22. Mr. N.D Chullai, learned Sr. counsel appearing for the respondent strenuously contended that if the Court held that the provisions of Payment of Gratuity Act, 1972 are applicable to the (MECOFED) it would open floodgates of cases. It is trite that only because there is possibility floodgate of litigations, the doors of the Courts of Justice cannot be closed. It would be suffice to refer to 3(three) decisions of the Apex Court:
(i) Guruvayoor Devaswom Managing Committee and another v. C.K. Rajan and others, (2003) 7 SCC 546 (AIR 2004 SC 561). (para 69)
69. It is trite that only because floodgates of cases will be opened, by itself may not be (sic a) ground to close the doors of Courts of justice. The doors of the Courts must be kept open but the. Court cannot shut its eyes to the ground realities while entertaining a public interest litigation,
(ii) Coal India Ltd. and others v. Saroj Kumar Mishra (2007) 9 SCC 625 (AIR 2007 SC 1706) (para 19) (para 23 of AIR) .
19. The floodgate argument also does not appeal to us. The same appears to be an argument of desperation. Only because there is a possibility of floodgate litigation, a valuable right of a citizen cannot be permitted to be taken away. This Court is bound to determine the respective rights of the parties.
(iii) N. Kannadasan v. Ajoy Khose and others (2009) 7 SCC 1
127. Mr. Venugopal would submit that such an interpretation would open a floodgate. We do not think so. We even wish no occasion like the present one arises in future before the superior Courts for their consideration. Even otherwise, the floodgate argument does not appeal to us. In Coal India Ltd. v. Saroj Kumar Mishra ( : AIR 2007 SC 1706) 37 this Court held (SCC P. 632, para 19) (para 23 of AIR).
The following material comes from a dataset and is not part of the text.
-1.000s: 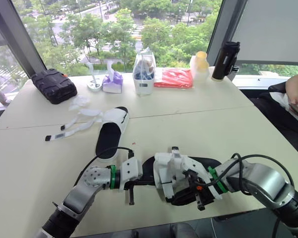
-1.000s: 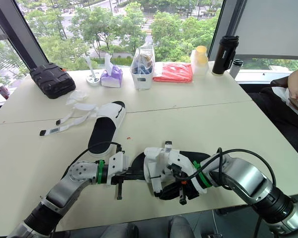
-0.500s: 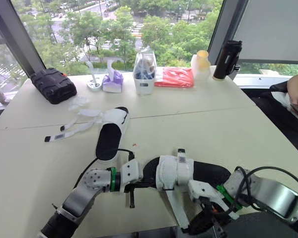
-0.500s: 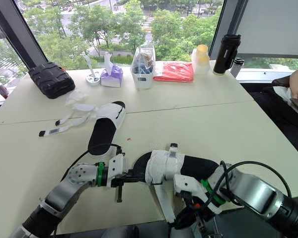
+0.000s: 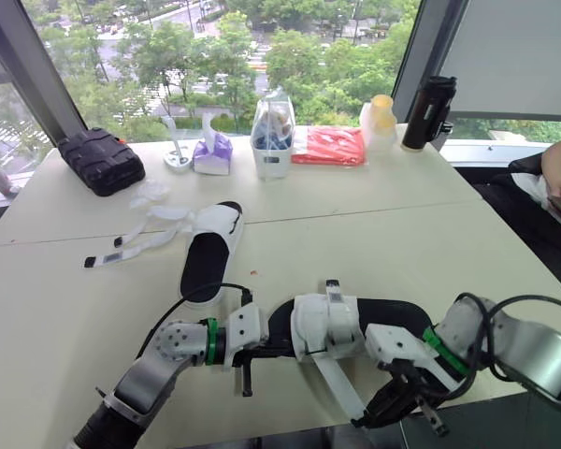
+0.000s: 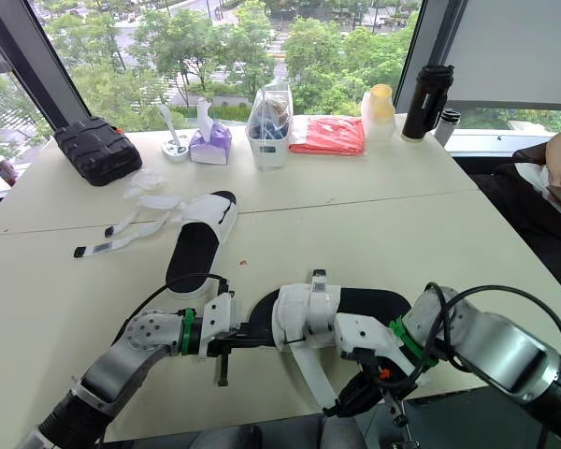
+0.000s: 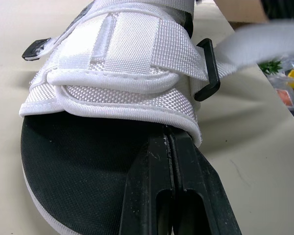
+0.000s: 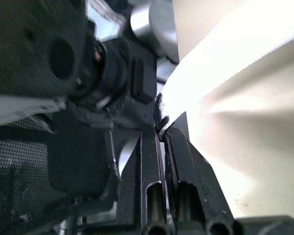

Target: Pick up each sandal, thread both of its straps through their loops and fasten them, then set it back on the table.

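Daylight from a wide window over green treetops falls on a cream table (image 5: 449, 234). Along its far edge, in the upper part of the frame, stand a black ribbed hard case (image 5: 101, 161), a purple tissue pack (image 5: 211, 154), a clear plastic tub (image 5: 271, 131), a flat red packet (image 5: 327, 147) and a tall black flask (image 5: 425, 112). A person's arm (image 5: 556, 173) shows at the right edge.

Left of centre lies a white fabric sandal with a black footbed, the far sandal (image 5: 206, 253), flat on the table with its undone white straps (image 5: 136, 238) trailing toward the left.

Its twin, the near sandal (image 5: 323, 323), lies across the lower middle of the frame. The left gripper (image 5: 269, 346) meets it at the toe end; in the left wrist view its black fingers (image 7: 186, 196) are pressed together over the footbed, tips on the hem of the white upper.

A long white webbing strap (image 5: 341, 388) runs out through the black plastic loop (image 7: 209, 68) and slants toward the bottom edge. The right gripper (image 5: 385, 412) pinches the strap's end tightly between closed fingers (image 8: 149, 171).
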Robot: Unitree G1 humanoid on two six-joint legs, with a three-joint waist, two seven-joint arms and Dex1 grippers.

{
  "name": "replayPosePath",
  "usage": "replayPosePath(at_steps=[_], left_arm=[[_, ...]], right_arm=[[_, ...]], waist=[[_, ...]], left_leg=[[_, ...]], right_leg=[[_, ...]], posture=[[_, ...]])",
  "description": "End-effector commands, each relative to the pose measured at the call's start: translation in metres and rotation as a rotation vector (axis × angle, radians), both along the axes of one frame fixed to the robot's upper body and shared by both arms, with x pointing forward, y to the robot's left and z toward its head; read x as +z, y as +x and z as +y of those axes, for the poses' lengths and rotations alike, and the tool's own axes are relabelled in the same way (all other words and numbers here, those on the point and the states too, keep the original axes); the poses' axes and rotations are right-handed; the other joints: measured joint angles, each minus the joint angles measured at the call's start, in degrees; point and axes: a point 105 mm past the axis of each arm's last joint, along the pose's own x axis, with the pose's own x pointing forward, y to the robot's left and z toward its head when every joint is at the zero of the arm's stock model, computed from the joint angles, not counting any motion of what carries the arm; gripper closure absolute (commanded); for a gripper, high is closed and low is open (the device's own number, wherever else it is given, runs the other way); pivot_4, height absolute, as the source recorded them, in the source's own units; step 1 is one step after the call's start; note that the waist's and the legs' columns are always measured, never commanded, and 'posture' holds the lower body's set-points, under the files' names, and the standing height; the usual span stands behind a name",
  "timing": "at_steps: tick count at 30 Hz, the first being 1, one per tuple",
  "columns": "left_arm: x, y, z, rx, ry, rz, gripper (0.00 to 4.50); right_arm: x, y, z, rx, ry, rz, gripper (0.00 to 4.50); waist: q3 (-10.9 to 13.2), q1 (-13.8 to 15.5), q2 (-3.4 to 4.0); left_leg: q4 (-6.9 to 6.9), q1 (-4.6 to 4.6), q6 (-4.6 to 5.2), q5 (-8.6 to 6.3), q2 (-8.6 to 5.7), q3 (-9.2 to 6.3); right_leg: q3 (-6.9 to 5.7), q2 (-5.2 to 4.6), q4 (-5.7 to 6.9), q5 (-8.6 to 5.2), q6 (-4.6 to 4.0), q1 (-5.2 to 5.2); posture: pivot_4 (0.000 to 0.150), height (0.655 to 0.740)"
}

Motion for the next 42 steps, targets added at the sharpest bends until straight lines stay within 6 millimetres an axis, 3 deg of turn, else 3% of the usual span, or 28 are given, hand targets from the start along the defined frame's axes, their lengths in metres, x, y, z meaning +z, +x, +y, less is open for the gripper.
replayPosePath(at_steps=[1, 3, 7, 12, 17, 20, 27, 33, 42], left_arm=[[-0.031, -0.010, 0.006, 0.001, 0.091, 0.113, 4.50], [-0.031, -0.009, 0.006, 0.001, 0.090, 0.113, 4.50], [-0.030, -0.007, 0.005, 0.004, 0.088, 0.109, 4.50], [-0.030, -0.005, 0.006, 0.012, 0.090, 0.103, 4.50], [-0.030, -0.005, 0.006, 0.020, 0.091, 0.098, 4.50], [-0.031, -0.005, 0.006, 0.026, 0.090, 0.100, 4.50], [-0.032, -0.005, 0.006, 0.020, 0.091, 0.100, 4.50], [-0.032, -0.005, 0.006, 0.014, 0.093, 0.100, 4.50], [-0.033, -0.004, 0.006, 0.011, 0.095, 0.096, 4.50]], right_arm=[[0.043, 0.011, 0.011, 0.026, 0.094, -0.089, 4.49], [0.053, 0.018, 0.018, 0.018, 0.127, -0.108, 4.49], [0.072, 0.052, 0.044, -0.048, 0.244, -0.137, 4.49], [0.038, 0.084, 0.051, -0.125, 0.208, -0.109, 4.49], [0.022, 0.103, 0.046, -0.179, 0.183, -0.115, 4.49], [0.029, 0.109, 0.045, -0.219, 0.221, -0.121, 3.73], [0.043, 0.110, 0.046, -0.267, 0.266, -0.093, 0.25], [0.048, 0.097, 0.055, -0.283, 0.302, 0.018, 0.25], [0.027, 0.091, 0.070, -0.285, 0.272, 0.062, 0.25]], waist=[[0.01, 0.02, -0.01], [0.00, 0.14, -0.12], [0.01, 0.03, -0.06], [-0.05, 0.04, -0.22], [-0.03, 0.08, -0.17], [-0.03, 0.00, -0.16], [-0.03, 0.02, -0.16], [-0.04, 0.01, -0.15], [-0.05, 0.01, -0.13]], left_leg=[[0.00, 0.00, 0.00, 0.00, 0.00, 0.00], [0.00, 0.01, 0.00, 0.00, 0.04, -0.05], [0.01, 0.01, 0.00, 0.00, 0.01, 0.00], [0.01, 0.00, 0.01, -0.01, -0.04, -0.06], [0.02, -0.05, 0.01, 0.00, -0.13, -0.04], [0.02, -0.04, 0.01, 0.00, -0.13, -0.03], [0.02, -0.03, 0.00, 0.00, -0.12, -0.05], [0.02, -0.03, 0.00, 0.00, -0.12, -0.05], [0.02, -0.02, 0.00, 0.00, -0.12, -0.05]], right_leg=[[0.00, 0.00, 0.00, -0.04, -0.07, 0.00], [-0.03, 0.05, 0.01, -0.04, -0.08, 0.01], [0.02, 0.01, 0.05, -0.01, -0.07, -0.01], [-0.02, -0.01, 0.06, 0.07, 0.05, 0.01], [0.03, -0.08, 0.10, 0.09, 0.04, -0.08], [0.03, -0.08, 0.11, 0.09, 0.05, -0.08], [0.03, -0.07, 0.14, 0.09, 0.04, -0.07], [0.03, -0.07, 0.14, 0.10, 0.03, -0.07], [0.03, -0.07, 0.15, 0.10, 0.03, -0.07]], posture=[[0.150, 0.7400], [0.150, 0.7400], [0.150, 0.7400], [0.150, 0.7400], [0.150, 0.7400], [0.150, 0.7400], [0.150, 0.7400], [0.150, 0.7400], [0.150, 0.7400]])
23. For the following reasons, this Court has no alternative except: to quash the impugned order dated 30-5-2012 and held that the Payment of Gratuity Act, 1972 applies to MECOFED and accordingly the impugned order dated 30-5-2012 is hereby quashed. In the result the respondents are directed to pay the gratuity to the petitioners by determining the amount of gratuity in the manner provided u/s 7 of the Payment of Gratuity Act, 1972 within a period of 4(four) months from the date of receipt of the applications for gratuity to be filed by the petitioners. With the above observations and directions, this writ petition is allowed.